→ Aim of the exercise
Give the number of lines that contain "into" in the listing, and write nothing else.

→ Data listing
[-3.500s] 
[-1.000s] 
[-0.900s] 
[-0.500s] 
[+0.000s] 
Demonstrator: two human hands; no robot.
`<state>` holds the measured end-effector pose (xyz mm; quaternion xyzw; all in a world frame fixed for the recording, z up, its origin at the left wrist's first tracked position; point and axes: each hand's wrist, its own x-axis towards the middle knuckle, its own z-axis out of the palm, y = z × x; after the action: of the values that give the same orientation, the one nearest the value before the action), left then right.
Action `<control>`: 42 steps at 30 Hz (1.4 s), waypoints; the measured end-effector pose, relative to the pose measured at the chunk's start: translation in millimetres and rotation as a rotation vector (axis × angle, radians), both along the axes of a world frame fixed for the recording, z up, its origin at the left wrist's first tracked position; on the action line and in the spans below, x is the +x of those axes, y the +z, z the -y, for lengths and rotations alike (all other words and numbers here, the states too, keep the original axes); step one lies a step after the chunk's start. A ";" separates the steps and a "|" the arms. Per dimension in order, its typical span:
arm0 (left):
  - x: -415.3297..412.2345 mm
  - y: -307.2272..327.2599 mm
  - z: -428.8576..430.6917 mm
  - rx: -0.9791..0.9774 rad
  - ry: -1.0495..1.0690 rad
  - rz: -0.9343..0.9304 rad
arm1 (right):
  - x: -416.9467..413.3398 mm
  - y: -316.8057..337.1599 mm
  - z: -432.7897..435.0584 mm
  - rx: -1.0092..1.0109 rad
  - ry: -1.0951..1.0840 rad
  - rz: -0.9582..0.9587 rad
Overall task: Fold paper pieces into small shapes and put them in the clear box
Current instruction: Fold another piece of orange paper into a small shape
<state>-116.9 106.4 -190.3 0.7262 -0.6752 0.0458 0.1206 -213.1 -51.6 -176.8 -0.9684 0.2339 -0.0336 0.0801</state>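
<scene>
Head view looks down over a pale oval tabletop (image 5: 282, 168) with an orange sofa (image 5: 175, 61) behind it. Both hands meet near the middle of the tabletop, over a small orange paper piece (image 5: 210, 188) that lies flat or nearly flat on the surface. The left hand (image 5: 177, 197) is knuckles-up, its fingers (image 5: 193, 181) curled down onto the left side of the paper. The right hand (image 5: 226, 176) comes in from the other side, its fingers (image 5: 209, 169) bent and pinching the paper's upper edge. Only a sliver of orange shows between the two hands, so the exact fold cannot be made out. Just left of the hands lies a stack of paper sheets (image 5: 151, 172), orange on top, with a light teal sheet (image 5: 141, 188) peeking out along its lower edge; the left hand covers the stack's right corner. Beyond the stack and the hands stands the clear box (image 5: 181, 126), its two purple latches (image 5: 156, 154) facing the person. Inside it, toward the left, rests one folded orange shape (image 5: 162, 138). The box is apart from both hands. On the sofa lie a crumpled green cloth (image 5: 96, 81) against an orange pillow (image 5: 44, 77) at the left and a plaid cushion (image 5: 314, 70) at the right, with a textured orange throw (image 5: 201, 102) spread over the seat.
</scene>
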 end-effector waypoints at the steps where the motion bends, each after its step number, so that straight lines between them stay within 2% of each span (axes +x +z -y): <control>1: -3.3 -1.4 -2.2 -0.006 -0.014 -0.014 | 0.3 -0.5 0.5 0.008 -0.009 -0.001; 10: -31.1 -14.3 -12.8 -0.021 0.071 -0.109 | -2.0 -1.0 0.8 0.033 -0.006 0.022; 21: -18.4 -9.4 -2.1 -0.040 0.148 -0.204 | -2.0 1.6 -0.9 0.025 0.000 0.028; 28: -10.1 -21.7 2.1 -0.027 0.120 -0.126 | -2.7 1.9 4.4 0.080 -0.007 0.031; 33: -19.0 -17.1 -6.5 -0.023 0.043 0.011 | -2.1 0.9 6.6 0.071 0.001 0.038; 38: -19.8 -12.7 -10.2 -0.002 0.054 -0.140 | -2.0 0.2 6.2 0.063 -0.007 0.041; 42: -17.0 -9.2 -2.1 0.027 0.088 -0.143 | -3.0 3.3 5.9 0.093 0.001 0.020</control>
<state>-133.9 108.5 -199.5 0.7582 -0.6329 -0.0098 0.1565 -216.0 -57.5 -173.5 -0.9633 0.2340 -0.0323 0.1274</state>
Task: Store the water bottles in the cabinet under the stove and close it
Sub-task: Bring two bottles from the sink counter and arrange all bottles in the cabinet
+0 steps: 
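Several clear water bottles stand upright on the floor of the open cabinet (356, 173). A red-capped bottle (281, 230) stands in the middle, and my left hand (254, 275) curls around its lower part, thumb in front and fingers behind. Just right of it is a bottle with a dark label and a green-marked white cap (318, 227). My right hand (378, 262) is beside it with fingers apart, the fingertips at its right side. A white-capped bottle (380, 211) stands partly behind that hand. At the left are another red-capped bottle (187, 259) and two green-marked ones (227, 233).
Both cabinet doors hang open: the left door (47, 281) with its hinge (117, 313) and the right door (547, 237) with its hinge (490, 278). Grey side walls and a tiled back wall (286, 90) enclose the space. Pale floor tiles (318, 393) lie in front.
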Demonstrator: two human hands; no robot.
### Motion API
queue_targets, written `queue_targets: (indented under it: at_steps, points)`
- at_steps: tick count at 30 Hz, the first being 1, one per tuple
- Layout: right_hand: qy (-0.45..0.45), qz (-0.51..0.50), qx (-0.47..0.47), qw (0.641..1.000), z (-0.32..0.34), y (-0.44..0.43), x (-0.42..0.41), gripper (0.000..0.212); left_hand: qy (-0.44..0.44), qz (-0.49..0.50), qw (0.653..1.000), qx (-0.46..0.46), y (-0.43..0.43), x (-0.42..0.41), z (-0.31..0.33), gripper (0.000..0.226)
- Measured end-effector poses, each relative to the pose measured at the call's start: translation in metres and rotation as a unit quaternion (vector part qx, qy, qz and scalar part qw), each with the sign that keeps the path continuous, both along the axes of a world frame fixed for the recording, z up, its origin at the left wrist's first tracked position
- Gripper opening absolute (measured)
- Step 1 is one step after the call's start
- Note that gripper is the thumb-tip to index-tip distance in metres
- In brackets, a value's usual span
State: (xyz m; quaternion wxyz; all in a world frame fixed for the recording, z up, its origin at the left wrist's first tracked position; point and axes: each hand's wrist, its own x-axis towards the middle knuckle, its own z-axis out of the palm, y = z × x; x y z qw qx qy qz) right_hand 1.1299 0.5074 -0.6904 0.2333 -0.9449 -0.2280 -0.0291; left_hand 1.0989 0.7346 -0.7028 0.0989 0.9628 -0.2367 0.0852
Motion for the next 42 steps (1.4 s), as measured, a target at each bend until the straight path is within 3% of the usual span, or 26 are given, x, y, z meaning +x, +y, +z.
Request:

→ Exercise result
2